**PROBLEM DESCRIPTION**
Work out how many lines of the data contain "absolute" and reply with that number alone.

|---|

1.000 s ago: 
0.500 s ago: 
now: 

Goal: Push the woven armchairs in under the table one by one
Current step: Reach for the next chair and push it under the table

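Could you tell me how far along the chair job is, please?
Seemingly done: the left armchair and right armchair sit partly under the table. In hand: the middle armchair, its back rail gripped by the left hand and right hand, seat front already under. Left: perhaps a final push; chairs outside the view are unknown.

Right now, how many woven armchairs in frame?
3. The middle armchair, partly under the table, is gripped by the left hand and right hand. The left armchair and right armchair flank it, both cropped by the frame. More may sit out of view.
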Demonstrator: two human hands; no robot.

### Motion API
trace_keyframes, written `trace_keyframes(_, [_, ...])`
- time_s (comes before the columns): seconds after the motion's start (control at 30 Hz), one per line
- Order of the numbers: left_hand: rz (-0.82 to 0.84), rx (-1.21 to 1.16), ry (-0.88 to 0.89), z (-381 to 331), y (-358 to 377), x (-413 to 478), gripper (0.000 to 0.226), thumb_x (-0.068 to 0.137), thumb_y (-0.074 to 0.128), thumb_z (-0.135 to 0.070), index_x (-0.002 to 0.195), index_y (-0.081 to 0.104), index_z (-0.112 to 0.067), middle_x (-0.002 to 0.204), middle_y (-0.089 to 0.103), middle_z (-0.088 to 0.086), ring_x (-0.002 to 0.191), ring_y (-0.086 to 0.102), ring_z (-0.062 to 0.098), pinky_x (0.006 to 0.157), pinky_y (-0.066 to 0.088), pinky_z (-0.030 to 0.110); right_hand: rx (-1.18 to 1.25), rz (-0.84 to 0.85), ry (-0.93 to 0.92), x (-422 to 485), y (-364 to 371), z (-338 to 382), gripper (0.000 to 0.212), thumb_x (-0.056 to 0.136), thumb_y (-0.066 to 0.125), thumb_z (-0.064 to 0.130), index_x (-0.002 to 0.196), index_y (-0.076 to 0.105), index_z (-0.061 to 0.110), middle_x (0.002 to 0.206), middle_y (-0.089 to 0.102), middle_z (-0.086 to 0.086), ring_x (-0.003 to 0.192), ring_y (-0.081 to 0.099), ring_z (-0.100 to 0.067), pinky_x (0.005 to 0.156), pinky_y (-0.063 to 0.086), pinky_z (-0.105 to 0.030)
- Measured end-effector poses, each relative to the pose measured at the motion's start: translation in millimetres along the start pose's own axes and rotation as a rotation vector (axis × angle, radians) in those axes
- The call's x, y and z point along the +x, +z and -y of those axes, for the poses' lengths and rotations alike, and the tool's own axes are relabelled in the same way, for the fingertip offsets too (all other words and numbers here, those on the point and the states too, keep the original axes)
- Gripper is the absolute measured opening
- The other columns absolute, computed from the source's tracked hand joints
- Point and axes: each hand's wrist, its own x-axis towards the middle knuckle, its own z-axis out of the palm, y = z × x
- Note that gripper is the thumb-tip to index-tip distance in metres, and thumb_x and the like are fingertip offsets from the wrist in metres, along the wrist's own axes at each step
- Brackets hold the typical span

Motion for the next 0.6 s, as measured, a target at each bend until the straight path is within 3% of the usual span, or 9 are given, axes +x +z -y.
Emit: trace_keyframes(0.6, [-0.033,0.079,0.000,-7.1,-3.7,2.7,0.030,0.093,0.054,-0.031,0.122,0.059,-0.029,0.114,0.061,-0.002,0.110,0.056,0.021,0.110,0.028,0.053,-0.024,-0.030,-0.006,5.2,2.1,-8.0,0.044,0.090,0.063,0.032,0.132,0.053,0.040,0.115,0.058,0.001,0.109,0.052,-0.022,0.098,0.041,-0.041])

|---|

**RESPONSE TO THE EXERCISE**
2